Blount & Blount & Carter, for appellees.
This is an appeal by the defendants in the court below from an interlocutory order overruling their demurrer to the bill of complaint. In view of the contentions made by the respective parties litigant, it seems advisable to set out the pleadings in full, with the exception of the formal parts. The bill which was filed on the 6th day of January, 1910, is as follows:
”The following committee was appointed to sell the said Ross property, so that the proceeds could be loaned out: Rev. W. Q. Vreeland, A. M. McMillan, J. R. Saunders, and J. N. Andrews.'
'(8) That the defendant L. G. Crosby had for a long time prior to the appointment of the said committee been engaged in the manufacture of soda water on the east half of the west half of the said arpent lot 30, and was well acquainted with the existence of the fence aforesaid, separating the north 64 feet of the west half of the east half, and of the east half of the west half from the remainder of the said lot. That at or about the time of the appointment of the said committee the said L. G. Crosby became desirous of buying the property of the trustees in the said lot 30, and to that end negotiated with J. N. Andrews, one of the committee mentioned in the said appointment hereinbefore set out.

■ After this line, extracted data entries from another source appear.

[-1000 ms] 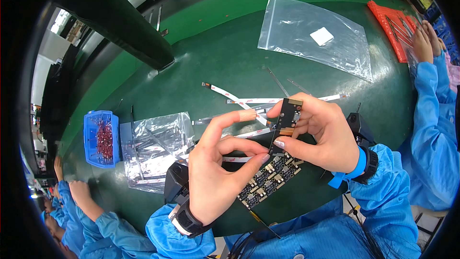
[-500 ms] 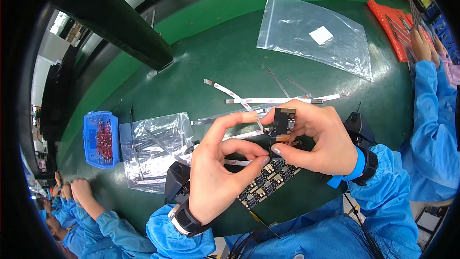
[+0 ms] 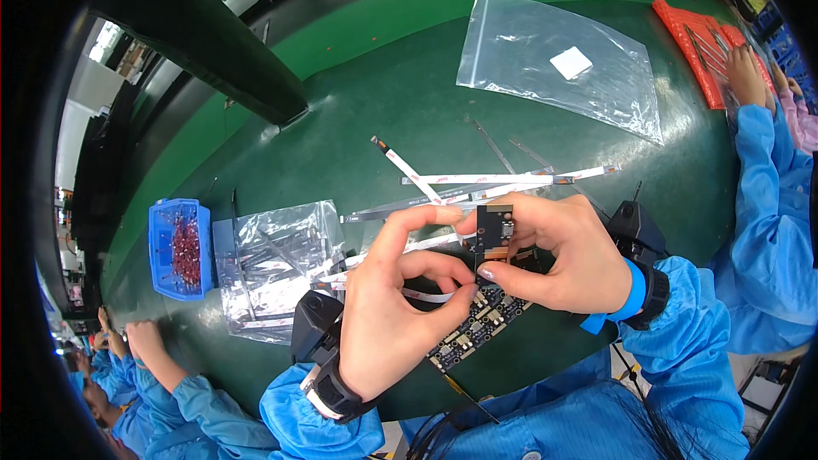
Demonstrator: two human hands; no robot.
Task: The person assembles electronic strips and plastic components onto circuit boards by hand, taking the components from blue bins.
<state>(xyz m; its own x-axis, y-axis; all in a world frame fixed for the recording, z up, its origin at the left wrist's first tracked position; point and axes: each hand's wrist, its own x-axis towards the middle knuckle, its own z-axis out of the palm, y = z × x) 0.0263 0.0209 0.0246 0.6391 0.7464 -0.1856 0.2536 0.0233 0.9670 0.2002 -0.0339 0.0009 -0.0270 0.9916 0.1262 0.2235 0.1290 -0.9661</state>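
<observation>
My right hand (image 3: 567,247) grips a small black circuit board (image 3: 492,226) between thumb and fingers, upright in front of me. A metal socket and a copper-coloured strip show on its face. My left hand (image 3: 400,302) is closed in a pinch at the board's lower left edge, and a white flat ribbon cable (image 3: 429,296) runs into its fingertips. The join between cable and board is hidden by my fingers. Beneath both hands, a panel of several joined black circuit boards (image 3: 477,324) lies on the table, partly covered by them.
Several loose ribbon cables (image 3: 477,179) lie beyond my hands. To the left are a clear bag of cables (image 3: 277,264) and a blue bin (image 3: 207,285) of small red parts. A zip bag (image 3: 528,51) lies at the back. Co-workers' arms (image 3: 763,179) flank me.
The small board has turned to show more of its face and shifted slightly down. A ribbon cable beyond my left fingers has swung to the right. Both hands keep their hold.
</observation>
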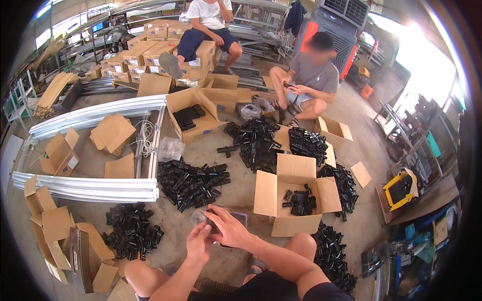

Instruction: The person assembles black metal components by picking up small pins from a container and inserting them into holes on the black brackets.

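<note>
Both my hands meet in front of my knees around a small dark part in clear plastic (199, 216), mostly hidden by my fingers. My left hand (198, 244) pinches it from below with thumb and fingers. From the right, my right hand (229, 230) reaches over its top, fingers bent against it. Just beyond lies a heap of black tube-like fittings (188, 184). A second heap of black fittings (131, 231) is on the floor to the left. Right of my hands stands an open cardboard box (268, 193) with several black fittings inside.
More black fittings (256, 143) are piled farther ahead, and others (334, 258) by my right knee. White metal rails (85, 186) and opened cartons (55, 226) lie left. A co-worker (314, 75) sits ahead handling a dark piece; another person (208, 30) sits on stacked boxes.
</note>
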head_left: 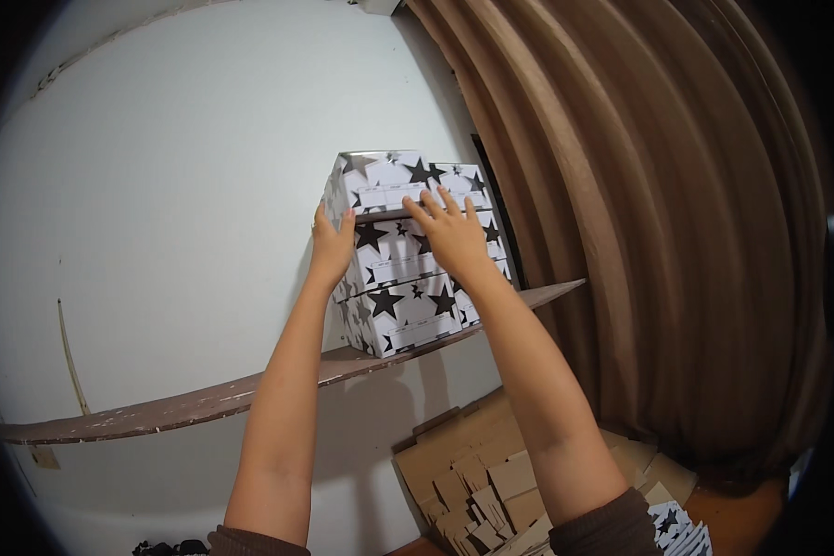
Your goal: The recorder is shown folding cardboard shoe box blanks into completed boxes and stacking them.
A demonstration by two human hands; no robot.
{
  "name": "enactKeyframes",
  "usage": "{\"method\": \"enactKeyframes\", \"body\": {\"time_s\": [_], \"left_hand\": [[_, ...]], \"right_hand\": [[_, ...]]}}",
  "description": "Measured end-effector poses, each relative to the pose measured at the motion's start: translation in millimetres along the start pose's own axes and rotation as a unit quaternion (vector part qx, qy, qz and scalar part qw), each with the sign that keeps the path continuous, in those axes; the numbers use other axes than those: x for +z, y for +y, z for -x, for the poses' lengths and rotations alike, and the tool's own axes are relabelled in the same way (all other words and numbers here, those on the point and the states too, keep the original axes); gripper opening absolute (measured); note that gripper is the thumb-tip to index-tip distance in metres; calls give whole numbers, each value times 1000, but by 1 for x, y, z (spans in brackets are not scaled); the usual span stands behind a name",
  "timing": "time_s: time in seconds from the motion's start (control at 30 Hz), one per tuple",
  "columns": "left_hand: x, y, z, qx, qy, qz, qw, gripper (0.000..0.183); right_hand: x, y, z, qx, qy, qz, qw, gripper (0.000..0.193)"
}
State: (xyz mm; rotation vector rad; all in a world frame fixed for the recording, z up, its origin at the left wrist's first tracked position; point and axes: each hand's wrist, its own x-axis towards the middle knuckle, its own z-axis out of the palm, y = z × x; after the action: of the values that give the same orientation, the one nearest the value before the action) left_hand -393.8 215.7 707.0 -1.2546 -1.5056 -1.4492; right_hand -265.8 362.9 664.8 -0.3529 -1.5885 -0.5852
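White boxes with black and grey stars stand in a stack on a wall shelf. The top left box [386, 183] juts out slightly over the middle box [398, 264] beneath it. My left hand [331, 243] holds the top box by its lower left corner, thumb near the front edge and fingers along the side. Against the fronts of the top left box and the top right box [460, 178], my right hand [454, 236] lies with fingers spread. At the bottom, another star box [403, 320] rests on the shelf.
The narrow brown shelf [185, 408] runs along the pale wall [195, 222]. A long brown curtain [676, 241] hangs at the right. Below the shelf lie stacked flat cardboard pieces [514, 474], with star-patterned sheets [681, 533] beside my right sleeve.
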Motion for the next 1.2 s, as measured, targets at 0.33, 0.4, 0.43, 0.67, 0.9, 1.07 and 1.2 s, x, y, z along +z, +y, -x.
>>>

'(9) That thereupon the said Andrews communicated to the other members of the said committee the desire of the said L. G. Crosby and his willingness to pay $1,000 therefor, saying to them that what the said Crosby desired was to buy at the said price the Ross property on Chase street, in the city of Pensacola, belonging to the church. That the only property on Chase street in the said city belonging to the church was the west half of the east half of the said arpent lot 30 aforesaid, less the north 64 feet therefore sold to the said A. M. McMillan, as hereinbefore set forth. That thereupon the said committee authorized him, the said Andrews, to prepare the deed to the said property, and procure the trustees to execute the same, whereupon the said Andrews did prepare a deed to the whole west half of the east half of the said lot 30, and presented it to each of the trustees of the said church then holding the legal title to the said part of the lot not theretofore sold to the said McMillan, saying to each of them substantially that it was to the Ross lot on Chase street, belonging to the church, which the committee aforesaid had been authorized to sell. That, relying upon the said statement, the said trustees, and each of them, omitted to read the description contained in the said deed or to make a verification of the statement of the said Andrews, and therefore executed the said deed.

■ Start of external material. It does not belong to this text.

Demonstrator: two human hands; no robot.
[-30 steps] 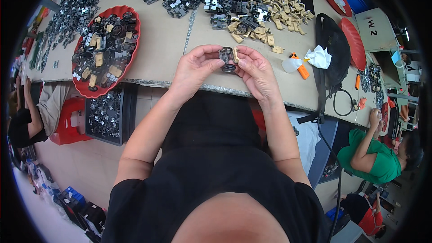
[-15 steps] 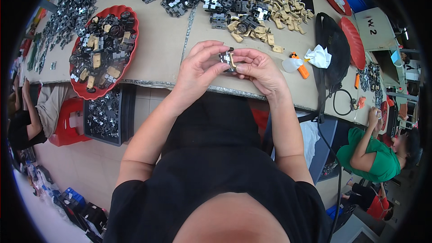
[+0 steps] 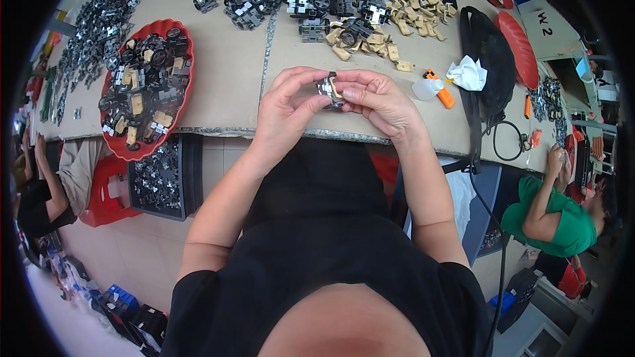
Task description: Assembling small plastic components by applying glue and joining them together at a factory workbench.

'(10) That at the time of the execution of the said deed by the said trustees they, and each of them, knew that the board of trustees of the said church had already conveyed to the said A. M. McMillan the north 64 feet of the west half of the east half of the said arpent lot 30, and did not intend to convey to the said Crosby the said north 64 feet, and would not have executed the said deed if they had known that the description therein contained embraced the said north 64 feet, and that they did execute the same only because of their reliance upon the statement of the said J. N. Andrews aforesaid, and that the said committee accepted the offer of the said L. G Crosby, believing and understanding it to be for the west half of the east half of said lot, after excluding therefrom the north 64 feet already theretofore sold to...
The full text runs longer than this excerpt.